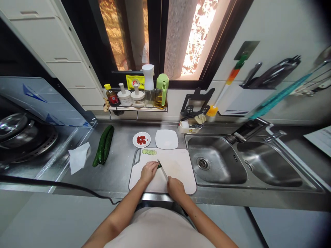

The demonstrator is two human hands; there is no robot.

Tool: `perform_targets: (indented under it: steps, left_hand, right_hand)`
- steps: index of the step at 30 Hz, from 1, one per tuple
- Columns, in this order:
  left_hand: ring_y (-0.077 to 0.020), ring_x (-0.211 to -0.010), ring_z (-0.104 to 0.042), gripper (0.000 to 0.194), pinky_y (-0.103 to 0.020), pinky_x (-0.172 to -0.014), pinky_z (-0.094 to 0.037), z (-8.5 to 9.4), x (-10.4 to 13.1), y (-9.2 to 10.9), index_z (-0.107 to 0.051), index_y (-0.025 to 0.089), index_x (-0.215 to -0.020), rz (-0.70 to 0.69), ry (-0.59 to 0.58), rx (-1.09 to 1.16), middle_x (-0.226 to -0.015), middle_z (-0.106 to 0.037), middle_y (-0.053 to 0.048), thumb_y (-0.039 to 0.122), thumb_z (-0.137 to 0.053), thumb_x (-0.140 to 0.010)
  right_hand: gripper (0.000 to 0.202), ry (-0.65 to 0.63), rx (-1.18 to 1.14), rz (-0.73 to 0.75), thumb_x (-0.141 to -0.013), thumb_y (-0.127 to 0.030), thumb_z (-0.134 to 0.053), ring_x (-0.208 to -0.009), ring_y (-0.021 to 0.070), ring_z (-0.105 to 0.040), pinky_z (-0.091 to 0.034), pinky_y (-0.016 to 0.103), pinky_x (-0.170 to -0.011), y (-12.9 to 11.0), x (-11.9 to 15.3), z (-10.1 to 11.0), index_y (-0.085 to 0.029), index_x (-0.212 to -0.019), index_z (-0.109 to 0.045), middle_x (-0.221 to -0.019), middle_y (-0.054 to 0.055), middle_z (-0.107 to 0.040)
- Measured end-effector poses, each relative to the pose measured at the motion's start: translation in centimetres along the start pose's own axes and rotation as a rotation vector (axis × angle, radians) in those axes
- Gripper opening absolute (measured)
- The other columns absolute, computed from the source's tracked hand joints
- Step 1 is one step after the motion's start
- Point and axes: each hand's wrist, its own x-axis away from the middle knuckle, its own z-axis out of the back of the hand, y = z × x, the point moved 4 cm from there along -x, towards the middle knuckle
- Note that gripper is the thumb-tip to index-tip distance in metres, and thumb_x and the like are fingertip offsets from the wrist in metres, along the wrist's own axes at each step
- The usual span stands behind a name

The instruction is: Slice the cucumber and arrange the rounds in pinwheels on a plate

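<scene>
On the white cutting board (181, 165), my right hand (176, 188) grips the handle of a knife (164, 173), its blade angled up and left. The blade lies against a small dark green piece of cucumber (159, 165). My left hand (149, 171) is closed over that piece, its fingers beside the blade and covering most of it. Several thin cucumber slices (149, 152) lie overlapped in a row at the board's upper left. Behind the board stand a round plate (134, 142) of chopped red pieces and a white square plate (167, 139).
Whole cucumbers (103, 146) and a crumpled white paper (79, 158) lie on the left of the counter. A double sink (219, 162) borders the board on the right. Seasoning bottles stand on a rack (138, 108) under the window. A pot (18, 132) sits far left.
</scene>
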Motion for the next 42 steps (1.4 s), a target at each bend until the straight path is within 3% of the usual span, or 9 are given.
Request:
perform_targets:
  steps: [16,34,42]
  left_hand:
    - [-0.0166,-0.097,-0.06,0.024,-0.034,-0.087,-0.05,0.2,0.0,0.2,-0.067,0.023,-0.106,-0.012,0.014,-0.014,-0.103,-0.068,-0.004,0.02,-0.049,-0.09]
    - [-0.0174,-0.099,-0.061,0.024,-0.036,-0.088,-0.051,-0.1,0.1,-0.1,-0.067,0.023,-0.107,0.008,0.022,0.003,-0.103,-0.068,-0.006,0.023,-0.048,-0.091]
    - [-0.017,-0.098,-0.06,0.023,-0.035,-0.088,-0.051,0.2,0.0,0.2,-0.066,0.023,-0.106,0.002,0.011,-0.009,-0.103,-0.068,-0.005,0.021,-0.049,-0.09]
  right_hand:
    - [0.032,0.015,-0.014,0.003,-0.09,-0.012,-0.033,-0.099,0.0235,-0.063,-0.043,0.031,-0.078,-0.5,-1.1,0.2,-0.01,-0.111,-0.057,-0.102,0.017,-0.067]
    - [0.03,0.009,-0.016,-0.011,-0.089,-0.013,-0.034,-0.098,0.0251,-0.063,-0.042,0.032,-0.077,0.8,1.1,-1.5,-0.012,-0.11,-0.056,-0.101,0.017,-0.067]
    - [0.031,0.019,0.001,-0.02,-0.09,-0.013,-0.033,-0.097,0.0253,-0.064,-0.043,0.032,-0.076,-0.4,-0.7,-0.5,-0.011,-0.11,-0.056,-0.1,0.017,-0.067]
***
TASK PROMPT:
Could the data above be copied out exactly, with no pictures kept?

WRITTEN RESPONSE:
The demonstrator is two human hands; there is no robot.

Tool: `perform_targets: (indented under it: steps, left_hand, right_hand)`
- steps: index of the step at 30 Hz, from 1, one per tuple
- Columns, in this order:
  left_hand: ring_y (-0.077 to 0.020), ring_x (-0.211 to -0.010), ring_z (-0.104 to 0.042), gripper (0.000 to 0.194), pinky_y (-0.103 to 0.020), pinky_x (-0.172 to -0.014), pinky_z (-0.094 to 0.037), z (-8.5 to 9.4), x (-10.4 to 13.1), y (-9.2 to 10.9), index_z (-0.107 to 0.051), index_y (-0.025 to 0.089), index_x (-0.215 to -0.020), rz (-0.70 to 0.69), ry (-0.59 to 0.58), rx (-1.09 to 1.16), middle_x (-0.226 to -0.015), middle_z (-0.106 to 0.037), middle_y (-0.053 to 0.048), thumb_y (-0.039 to 0.122), thumb_z (-0.137 to 0.053), thumb_x (-0.140 to 0.010)
  right_hand: gripper (0.000 to 0.202), ry (-0.65 to 0.63), rx (-1.18 to 1.14), rz (-0.73 to 0.75), thumb_x (-0.141 to -0.013), thumb_y (-0.127 to 0.030), thumb_z (-0.134 to 0.053), ring_x (-0.208 to -0.009), ring_y (-0.021 to 0.070), ring_z (-0.105 to 0.040), pinky_z (-0.091 to 0.034), pinky_y (-0.016 to 0.103), pinky_x (-0.170 to -0.011), y (-12.9 to 11.0), x (-11.9 to 15.3), z (-10.1 to 11.0), index_y (-0.085 to 0.029), index_x (-0.212 to -0.019), index_z (-0.109 to 0.045), middle_x (-0.221 to -0.019), middle_y (-0.054 to 0.055), middle_z (-0.107 to 0.040)
- Measured end-effector poses, each relative to the pose measured at the motion's start: translation in centimetres along the start pose's own axes and rotation as a rotation vector (axis × angle, radians) in those axes
- Gripper opening absolute (measured)
- The other columns absolute, computed from the source's tracked hand joints
- Step 1 is one step after the motion's start
- Point and axes: each hand's wrist, its own x-axis away from the middle knuckle, its own z-axis out of the back of the hand, y = z × x, the point moved 4 cm from there along -x, towards the middle knuckle
- Note that gripper is the thumb-tip to index-tip distance in metres, and thumb_x and the like are fingertip offsets from the wrist in metres, along the wrist's own axes at each step
- The usual span stands behind a name

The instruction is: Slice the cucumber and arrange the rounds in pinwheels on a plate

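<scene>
On the white cutting board (181, 165), my right hand (176, 188) grips the handle of a knife (164, 173), its blade angled up and left. The blade lies against a small dark green piece of cucumber (159, 165). My left hand (149, 171) is closed over that piece, its fingers beside the blade and covering most of it. Several thin cucumber slices (149, 152) lie overlapped in a row at the board's upper left. Behind the board stand a round plate (134, 142) of chopped red pieces and a white square plate (167, 139).
Whole cucumbers (103, 146) and a crumpled white paper (79, 158) lie on the left of the counter. A double sink (219, 162) borders the board on the right. Seasoning bottles stand on a rack (138, 108) under the window. A pot (18, 132) sits far left.
</scene>
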Motion for the next 42 steps (1.4 s), a target at each bend until the straight path is within 3% of the usual span, or 9 are given.
Request:
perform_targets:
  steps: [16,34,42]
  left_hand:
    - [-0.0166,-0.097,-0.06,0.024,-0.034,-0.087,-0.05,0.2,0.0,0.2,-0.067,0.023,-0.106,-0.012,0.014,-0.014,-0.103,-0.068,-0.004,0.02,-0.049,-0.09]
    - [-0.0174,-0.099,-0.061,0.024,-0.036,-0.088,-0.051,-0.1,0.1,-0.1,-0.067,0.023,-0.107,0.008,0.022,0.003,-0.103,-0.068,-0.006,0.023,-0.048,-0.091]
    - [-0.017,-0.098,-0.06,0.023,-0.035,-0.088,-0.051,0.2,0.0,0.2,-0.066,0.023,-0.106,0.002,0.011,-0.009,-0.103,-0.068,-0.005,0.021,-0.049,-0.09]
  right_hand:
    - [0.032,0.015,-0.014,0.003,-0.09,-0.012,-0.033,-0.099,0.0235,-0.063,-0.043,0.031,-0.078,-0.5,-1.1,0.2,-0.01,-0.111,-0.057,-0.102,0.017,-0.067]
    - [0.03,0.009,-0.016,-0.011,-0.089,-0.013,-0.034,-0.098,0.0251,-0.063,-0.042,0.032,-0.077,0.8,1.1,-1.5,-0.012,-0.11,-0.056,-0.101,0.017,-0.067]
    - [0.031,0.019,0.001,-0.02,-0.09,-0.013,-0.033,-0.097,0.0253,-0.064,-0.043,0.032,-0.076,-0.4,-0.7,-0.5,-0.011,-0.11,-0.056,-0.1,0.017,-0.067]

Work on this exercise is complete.